After doing all this I copied my Aplication from DR Site to Primary Site today morning and UP the Application from Primary Site.
Plan for today
Phase-I
Now at DR Site I will create New ServiceGroup, DiskGroup and New volumes with the same name and size(as on Primary Site we newly created).
Phase-II
Will execute the addsec command from Primary Site which will start the Replication between Primary and DR Site.
Phase-III
We need to create the RVG Resource at Replication ServiceGroup.
1.) At PrimarySite we Remove the DiskGroup Resource from Application ServiceGroup and Create the DIskGroup Resource under Replication ServiceGroup (Can we do that without any DownTime as when we remove the Diskgroup Resource from Application ServiceGroup, this may DEPORT the DiskGroup at PrimarySite ?, may cause Application Down)...How can we move the Diskgroup from Application ServiceGroup to Replication ServiceGroup seamlessly without any impact on LIVE Application
2.) Create RVG Resource at Replication ServiceGroup(at PrimarySite)

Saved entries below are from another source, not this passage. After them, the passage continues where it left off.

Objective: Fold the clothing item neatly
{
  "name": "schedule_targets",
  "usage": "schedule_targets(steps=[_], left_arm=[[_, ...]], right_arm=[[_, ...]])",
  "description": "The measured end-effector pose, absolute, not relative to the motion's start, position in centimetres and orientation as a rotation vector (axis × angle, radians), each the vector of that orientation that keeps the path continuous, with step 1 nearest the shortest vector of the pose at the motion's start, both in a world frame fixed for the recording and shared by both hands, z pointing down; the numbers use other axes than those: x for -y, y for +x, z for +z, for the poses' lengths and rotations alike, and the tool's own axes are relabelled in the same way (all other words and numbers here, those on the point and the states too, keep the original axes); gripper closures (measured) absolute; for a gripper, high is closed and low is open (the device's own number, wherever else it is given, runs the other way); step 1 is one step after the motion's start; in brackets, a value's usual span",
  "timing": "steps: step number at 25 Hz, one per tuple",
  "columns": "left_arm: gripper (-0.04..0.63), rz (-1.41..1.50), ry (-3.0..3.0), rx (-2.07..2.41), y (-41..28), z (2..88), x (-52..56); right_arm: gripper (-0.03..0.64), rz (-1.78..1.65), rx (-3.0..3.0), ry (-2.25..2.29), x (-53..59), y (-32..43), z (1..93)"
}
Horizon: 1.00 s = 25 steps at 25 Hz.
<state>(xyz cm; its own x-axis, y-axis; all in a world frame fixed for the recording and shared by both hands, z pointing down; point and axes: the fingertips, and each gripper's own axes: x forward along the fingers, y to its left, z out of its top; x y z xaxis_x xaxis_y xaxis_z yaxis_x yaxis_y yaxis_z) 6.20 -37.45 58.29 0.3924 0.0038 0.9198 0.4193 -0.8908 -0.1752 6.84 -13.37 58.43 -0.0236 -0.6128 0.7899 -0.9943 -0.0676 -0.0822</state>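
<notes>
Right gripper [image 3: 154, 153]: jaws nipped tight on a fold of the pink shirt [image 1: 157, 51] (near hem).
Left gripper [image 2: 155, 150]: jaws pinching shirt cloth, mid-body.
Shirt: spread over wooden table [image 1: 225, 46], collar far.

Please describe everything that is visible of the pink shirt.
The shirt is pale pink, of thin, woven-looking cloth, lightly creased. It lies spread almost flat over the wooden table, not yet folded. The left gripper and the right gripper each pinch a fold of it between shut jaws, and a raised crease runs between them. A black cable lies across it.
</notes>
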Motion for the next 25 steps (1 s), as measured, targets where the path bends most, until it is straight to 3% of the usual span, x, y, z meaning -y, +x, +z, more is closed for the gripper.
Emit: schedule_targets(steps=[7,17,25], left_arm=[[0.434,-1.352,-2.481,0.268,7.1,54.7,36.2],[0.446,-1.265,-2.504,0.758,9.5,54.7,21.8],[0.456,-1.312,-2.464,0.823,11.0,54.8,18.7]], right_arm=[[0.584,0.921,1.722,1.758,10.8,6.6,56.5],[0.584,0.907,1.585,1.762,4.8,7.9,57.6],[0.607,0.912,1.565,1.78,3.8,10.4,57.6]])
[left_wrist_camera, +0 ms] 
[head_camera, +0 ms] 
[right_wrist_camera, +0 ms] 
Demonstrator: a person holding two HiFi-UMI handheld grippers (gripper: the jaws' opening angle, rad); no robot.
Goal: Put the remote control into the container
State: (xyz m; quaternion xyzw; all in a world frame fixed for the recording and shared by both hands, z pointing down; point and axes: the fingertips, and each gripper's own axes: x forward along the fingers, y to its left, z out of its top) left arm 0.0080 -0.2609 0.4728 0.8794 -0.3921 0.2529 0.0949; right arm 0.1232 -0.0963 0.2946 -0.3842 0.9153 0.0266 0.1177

3.) Create RVG-Primary Resource at Application ServiceGroup(at PrimarySite).
4.) Create an Online-LocalHard Link between Application and Replication ServiceGroup(Will Select the ApplicationServiceGroup and then Select the Replication ServiceGroup). (at PrimarySite)
The above four Activities we also need to perform at DR Site which I dont think is really tension but the point which I am concern about is Point # 1 (Actually these four steps put the Replication under Veritas Cluster Control)
5.) Add the Remote Cluster
6.) Create the Application ServiceGroup a Global ServiceGroup.
If any concern on above Activity under Plan for Today please share the comments ? For this I need urgent and quick response as I have lost all Symantec creditability at my Client Site as the Severity-1 Case took a week for even not been able to complete. I would really appreciate if I can get proper resolution for this please.